What is being asked
Restate the listing below word for word. No picture belongs in the result.
*** Data block Section Begins ***
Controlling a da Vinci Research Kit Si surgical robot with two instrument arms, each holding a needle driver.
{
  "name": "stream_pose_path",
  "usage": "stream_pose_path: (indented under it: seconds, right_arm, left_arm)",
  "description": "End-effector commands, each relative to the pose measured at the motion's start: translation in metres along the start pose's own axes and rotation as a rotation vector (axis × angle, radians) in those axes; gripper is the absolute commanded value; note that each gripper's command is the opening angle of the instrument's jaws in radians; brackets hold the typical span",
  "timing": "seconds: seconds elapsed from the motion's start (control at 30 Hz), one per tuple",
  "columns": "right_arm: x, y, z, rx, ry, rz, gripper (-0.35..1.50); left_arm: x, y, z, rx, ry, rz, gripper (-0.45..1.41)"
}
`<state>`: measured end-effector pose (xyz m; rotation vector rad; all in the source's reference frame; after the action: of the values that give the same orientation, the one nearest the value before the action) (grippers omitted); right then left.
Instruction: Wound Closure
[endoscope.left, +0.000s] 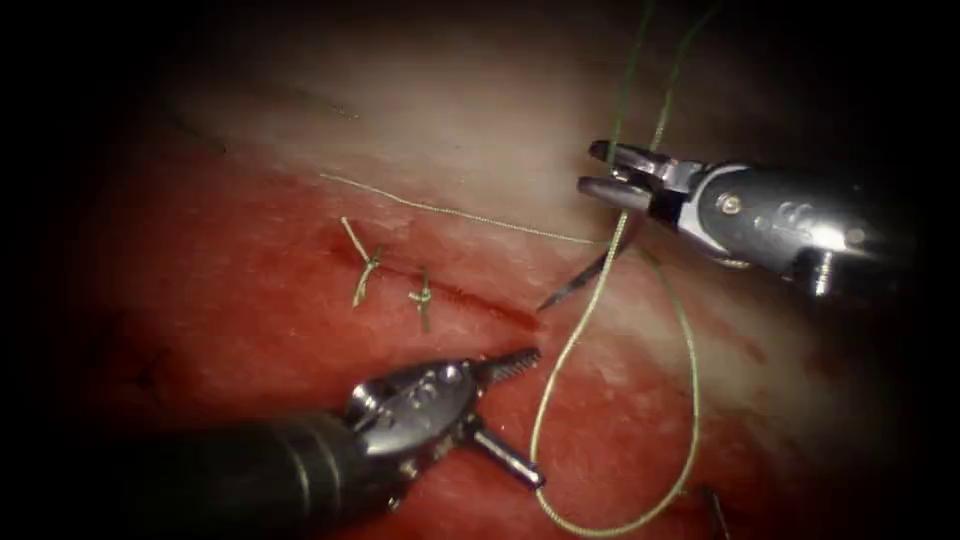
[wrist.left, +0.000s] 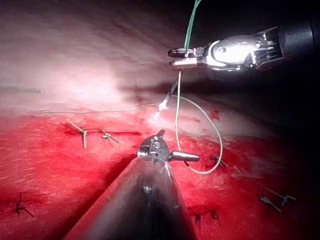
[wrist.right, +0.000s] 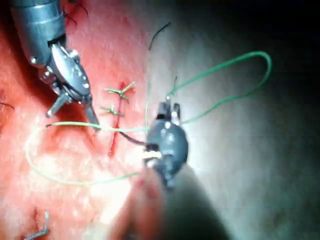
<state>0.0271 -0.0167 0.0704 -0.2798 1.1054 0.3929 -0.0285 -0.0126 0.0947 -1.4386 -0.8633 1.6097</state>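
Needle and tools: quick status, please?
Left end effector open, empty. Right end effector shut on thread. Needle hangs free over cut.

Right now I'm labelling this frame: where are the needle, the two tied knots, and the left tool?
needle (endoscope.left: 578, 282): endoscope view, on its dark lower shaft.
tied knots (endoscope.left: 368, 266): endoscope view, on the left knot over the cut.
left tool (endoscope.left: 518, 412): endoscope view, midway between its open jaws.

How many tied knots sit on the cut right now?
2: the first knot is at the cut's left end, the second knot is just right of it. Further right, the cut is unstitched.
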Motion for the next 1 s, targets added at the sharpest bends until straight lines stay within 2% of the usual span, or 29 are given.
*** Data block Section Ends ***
Written answer
Controlling a da Vinci Research Kit Si surgical robot with two instrument arms, each holding a needle driver.
{
  "name": "stream_pose_path",
  "usage": "stream_pose_path: (indented under it: seconds, right_arm, left_arm)",
  "description": "End-effector commands, each relative to the pose measured at the motion's start: translation in metres along the start pose's own axes and rotation as a rotation vector (axis × angle, radians) in those axes; gripper is the absolute commanded value; note that each gripper's command is the opening angle of the instrument's jaws in radians; brackets hold the typical span",
  "timing": "seconds: seconds elapsed from the motion's start (control at 30 Hz), one per tuple",
  "columns": "right_arm: x, y, z, rx, ry, rz, gripper (-0.35..1.50); left_arm: x, y, z, rx, ry, rz, gripper (-0.45..1.41)"
}
`<state>`: measured end-effector pose (xyz m; rotation vector rad; all in the source's reference frame; after the action: of the values that give the same orientation, the one nearest the value before the action) (grippers omitted); right then left.
Instruction: Wound Closure
[endoscope.left, +0.000s] 
[wrist.left, +0.000s] 
[wrist.right, +0.000s] 
<state>0.0271 -0.0167 0.0704 -0.2798 1.1054 0.3929 -0.0285 -0.0126 0.0947 -1.4386 -0.8633 1.6097</state>
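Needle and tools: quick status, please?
Left end effector open, empty. Right end effector shut on thread. Needle hangs free over cut.

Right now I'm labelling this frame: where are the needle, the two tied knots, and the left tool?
needle (endoscope.left: 578, 282): endoscope view, on its dark lower shaft.
tied knots (endoscope.left: 368, 266): endoscope view, on the left knot over the cut.
left tool (endoscope.left: 518, 412): endoscope view, midway between its open jaws.

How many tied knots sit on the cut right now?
2: the first knot is at the cut's left end, the second knot is just right of it. Further right, the cut is unstitched.
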Motion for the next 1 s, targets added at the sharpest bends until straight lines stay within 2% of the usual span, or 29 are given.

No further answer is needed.